Dublin Port is getting ready for the “inevitability” of border controls shifting to them, following the UK’s departure from the EU.
Last week’s launch of the colossal freight ship the Celine by the Taoiseach is part of the port’s plans to support exporters and importers to continue trading efficiently with mainland Europe post-Brexit.
It expects to finish the building work this year for new customs booths and freight inspection points.
The vast bulk of Irish exports to the continent are routed across Wales and England and onto mainland Europe.
It is impossible to overstate the importance of the British transit route; some 80% of the Irish road freight that reaches mainland Europe passes through the UK.
Currently, these trucks pass through without any customs or other official scrutiny. Post-Brexit, with the UK outside the EU, double checks at both entry and exit will need customs regulatory clearance.
The Port of Cork Company has ramped up talks with continental ferry companies about providing more direct freight routes between Ireland and mainland Europe due to Brexit, but Brendan Keating — its chief executive — has called for more EU investment to support the port’s own efforts.
Britain is, itself, a crucial export market for Ireland, buying a total of €16 billion worth of goods last year as well as buying half of the country’s exported beef and 42% of its food and drink.
But continental markets are far more valuable to Irish exporters, with €48bn-worth heading to the EU26.

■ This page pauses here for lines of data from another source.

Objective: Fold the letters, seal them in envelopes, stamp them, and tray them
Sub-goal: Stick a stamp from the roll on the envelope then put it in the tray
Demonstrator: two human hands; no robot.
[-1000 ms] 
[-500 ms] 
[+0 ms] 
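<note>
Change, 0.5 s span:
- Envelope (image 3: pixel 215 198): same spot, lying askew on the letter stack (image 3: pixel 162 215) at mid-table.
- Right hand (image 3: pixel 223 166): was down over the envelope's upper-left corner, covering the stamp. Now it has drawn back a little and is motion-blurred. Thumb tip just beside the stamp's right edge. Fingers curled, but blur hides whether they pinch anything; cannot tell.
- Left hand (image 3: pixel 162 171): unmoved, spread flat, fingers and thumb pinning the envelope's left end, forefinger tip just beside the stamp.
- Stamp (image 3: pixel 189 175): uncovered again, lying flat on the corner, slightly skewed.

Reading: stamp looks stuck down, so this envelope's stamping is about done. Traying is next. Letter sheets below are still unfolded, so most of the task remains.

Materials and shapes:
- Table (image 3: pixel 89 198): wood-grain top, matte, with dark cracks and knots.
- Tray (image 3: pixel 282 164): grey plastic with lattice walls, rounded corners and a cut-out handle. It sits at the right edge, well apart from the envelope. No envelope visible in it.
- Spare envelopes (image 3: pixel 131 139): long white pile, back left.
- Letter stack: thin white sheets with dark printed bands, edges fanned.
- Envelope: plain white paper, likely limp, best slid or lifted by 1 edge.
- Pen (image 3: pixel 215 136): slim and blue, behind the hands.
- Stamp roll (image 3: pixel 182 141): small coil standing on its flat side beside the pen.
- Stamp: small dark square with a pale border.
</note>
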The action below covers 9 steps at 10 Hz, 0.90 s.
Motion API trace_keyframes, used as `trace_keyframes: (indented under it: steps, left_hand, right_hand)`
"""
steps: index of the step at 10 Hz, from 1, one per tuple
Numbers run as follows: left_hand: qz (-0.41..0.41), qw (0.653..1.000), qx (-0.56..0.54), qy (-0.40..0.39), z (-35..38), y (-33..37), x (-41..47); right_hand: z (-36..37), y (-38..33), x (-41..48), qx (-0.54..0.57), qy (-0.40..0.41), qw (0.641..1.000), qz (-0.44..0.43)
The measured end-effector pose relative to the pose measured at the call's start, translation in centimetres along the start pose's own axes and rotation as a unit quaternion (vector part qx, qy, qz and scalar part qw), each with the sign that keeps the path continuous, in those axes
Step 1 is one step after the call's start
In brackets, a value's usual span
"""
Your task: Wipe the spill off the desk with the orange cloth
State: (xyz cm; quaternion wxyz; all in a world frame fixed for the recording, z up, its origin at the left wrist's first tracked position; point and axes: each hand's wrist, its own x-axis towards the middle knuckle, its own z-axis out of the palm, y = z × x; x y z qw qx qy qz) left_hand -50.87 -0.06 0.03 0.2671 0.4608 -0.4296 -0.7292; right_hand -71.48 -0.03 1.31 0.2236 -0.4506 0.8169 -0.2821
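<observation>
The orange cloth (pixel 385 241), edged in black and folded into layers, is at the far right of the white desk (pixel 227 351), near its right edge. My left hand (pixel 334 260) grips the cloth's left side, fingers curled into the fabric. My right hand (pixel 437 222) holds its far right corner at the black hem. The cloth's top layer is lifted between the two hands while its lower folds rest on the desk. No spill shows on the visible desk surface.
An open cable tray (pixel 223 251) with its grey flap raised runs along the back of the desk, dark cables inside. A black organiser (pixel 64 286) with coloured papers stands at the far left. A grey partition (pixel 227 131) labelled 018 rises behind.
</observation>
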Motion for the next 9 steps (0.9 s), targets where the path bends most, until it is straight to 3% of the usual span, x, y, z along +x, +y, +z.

The many multinationals located in Ireland who, over the decades, have built up their complex supply chains across the UK and into the continent, have already taken pre-emptive moves to handle the post-Brexit emerging borders. Some are separating out their UK business for relocating there.
But avoiding disruptions means reforms beyond the logistics problems.
Contracts between UK and Irish-based companies will need to spell out who is responsible for VAT.
It would make sense for the UK party to the sale to handle imports into that country rather than have the Irish company establish tax and VAT registration there.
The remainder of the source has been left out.